His story received precious little press attention. And yet the values he fought for are critical to creating a more stable Afghanistan: education, opportunity and the chance for girls to contribute to their own society.
Few Americans have met Feroza Mushtari, 26, who heads the Afghan Midwives Association and who chose her career because she believed women deserved to stay alive while giving birth. They do not know entrepreneurs such as Aziza Mohmmand, who exports soccer balls to the U.S. to create jobs for women to earn an income.
This narrow lens on the powerful comes at a price. Many argue that the U.S. should withdraw immediately because the country is a hopeless case. The recent loss of 30 elite U.S. servicemen whose helicopter was shot down only adds to the grief. But that argument ignores the real gains won by everyday Afghans.
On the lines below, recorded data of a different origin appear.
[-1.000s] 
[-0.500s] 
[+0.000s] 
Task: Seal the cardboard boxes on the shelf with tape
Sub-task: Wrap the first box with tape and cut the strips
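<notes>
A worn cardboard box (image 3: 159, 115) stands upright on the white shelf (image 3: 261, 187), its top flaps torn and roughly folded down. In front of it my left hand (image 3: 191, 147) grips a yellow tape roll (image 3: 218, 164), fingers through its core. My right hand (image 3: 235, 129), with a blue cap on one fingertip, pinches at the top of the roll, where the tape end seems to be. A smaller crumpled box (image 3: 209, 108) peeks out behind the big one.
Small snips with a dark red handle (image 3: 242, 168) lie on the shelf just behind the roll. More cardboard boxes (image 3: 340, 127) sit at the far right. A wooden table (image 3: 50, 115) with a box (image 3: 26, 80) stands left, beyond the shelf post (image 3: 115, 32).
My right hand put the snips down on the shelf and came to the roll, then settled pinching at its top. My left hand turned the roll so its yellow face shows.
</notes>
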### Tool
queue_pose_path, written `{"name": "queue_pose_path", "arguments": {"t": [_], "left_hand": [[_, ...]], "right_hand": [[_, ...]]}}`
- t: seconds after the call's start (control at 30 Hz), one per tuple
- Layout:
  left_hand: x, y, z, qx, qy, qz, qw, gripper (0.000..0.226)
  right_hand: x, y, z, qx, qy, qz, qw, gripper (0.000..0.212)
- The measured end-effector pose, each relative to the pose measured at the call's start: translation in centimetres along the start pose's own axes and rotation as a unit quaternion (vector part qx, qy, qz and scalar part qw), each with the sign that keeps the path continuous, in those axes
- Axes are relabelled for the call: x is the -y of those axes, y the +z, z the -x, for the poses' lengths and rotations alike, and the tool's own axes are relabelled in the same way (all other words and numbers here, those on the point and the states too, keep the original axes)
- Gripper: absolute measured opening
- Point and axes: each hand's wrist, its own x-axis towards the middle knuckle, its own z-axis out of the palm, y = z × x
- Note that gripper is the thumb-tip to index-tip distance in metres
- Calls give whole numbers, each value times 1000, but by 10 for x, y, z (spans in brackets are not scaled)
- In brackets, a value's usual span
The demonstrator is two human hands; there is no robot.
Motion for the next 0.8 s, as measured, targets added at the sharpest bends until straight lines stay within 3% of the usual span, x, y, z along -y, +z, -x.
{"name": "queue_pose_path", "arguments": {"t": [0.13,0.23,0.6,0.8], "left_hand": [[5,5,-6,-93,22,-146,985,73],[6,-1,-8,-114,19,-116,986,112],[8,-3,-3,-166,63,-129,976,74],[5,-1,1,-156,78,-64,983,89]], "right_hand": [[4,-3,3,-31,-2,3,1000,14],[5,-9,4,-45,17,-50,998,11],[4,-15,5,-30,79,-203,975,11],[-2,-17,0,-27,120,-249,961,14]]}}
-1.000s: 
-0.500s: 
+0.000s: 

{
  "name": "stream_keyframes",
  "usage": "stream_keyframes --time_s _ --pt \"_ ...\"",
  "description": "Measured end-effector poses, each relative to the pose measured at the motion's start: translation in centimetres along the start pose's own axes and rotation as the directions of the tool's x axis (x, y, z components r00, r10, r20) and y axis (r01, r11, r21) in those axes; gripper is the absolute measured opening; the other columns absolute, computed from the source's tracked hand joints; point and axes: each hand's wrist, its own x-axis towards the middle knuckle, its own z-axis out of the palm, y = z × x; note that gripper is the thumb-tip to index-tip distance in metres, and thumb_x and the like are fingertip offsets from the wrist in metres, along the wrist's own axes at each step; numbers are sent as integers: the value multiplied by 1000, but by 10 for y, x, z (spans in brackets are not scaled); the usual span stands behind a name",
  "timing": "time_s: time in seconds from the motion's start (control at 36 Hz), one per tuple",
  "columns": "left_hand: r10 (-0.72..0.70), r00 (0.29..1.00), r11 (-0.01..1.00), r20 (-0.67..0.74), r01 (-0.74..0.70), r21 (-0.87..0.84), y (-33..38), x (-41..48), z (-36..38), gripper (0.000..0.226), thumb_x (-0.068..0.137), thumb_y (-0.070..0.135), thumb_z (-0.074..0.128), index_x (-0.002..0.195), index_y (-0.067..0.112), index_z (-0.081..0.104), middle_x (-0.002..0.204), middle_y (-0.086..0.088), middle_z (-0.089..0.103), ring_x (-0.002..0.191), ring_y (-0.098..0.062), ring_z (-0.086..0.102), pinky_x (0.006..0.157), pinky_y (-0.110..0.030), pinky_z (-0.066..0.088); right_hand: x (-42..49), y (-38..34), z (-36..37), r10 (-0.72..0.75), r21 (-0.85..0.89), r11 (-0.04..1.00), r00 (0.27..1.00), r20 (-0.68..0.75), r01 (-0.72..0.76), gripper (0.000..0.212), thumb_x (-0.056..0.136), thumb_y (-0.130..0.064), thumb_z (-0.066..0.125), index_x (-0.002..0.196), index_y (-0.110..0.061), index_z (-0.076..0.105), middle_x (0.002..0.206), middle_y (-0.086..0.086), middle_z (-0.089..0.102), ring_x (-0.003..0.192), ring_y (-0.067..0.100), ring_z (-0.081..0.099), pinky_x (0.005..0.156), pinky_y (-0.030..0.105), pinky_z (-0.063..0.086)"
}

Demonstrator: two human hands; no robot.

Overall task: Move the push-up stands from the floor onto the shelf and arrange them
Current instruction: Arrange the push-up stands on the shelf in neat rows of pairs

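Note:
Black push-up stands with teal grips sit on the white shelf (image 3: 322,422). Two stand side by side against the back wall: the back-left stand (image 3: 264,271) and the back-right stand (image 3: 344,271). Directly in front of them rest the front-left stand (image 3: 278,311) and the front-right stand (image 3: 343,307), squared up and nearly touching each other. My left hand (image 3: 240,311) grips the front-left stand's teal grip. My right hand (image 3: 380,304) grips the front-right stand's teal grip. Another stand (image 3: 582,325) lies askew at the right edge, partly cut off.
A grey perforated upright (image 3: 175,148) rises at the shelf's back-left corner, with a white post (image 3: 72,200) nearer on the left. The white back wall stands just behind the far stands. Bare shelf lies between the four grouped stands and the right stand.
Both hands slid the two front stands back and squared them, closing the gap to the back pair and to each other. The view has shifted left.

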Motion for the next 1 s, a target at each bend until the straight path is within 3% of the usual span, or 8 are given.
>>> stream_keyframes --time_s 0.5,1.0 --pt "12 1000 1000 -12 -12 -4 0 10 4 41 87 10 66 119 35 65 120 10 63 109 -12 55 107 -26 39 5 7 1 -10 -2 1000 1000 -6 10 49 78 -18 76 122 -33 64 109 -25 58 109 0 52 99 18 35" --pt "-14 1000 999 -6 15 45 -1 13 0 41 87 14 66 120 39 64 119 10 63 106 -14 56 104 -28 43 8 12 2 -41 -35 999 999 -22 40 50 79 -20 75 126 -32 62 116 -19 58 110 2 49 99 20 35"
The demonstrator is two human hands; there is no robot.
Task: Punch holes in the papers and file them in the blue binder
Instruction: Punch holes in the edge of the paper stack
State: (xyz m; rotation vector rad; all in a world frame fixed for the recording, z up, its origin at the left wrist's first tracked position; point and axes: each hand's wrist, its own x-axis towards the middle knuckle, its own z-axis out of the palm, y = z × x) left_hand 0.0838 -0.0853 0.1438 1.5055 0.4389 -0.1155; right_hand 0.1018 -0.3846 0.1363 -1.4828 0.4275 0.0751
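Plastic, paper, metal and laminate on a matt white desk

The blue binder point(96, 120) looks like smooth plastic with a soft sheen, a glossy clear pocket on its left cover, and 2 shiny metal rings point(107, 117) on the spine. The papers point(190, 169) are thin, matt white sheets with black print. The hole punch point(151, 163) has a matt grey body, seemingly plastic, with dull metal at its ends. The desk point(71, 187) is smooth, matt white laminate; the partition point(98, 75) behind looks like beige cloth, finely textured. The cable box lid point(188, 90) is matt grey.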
Afghan society’s steps forward are real, but fragile. Those leading them deserve a seat at the negotiation table, because their fight is for a secure and stable country where children study, the economy grows and women thrive. And in a tough neighborhood of porous borders, nuclear neighbors and rising radicalism, their battle matters to more than just themselves. To leave Afghanistan without ensuring a role for these men and women in any peace process would be a tragedy. And not just for Afghanistan.
Gayle Tzemach Lemmon is the author of The Dressmaker of Khair Khana as well as a fellow at the Council on Foreign Relations.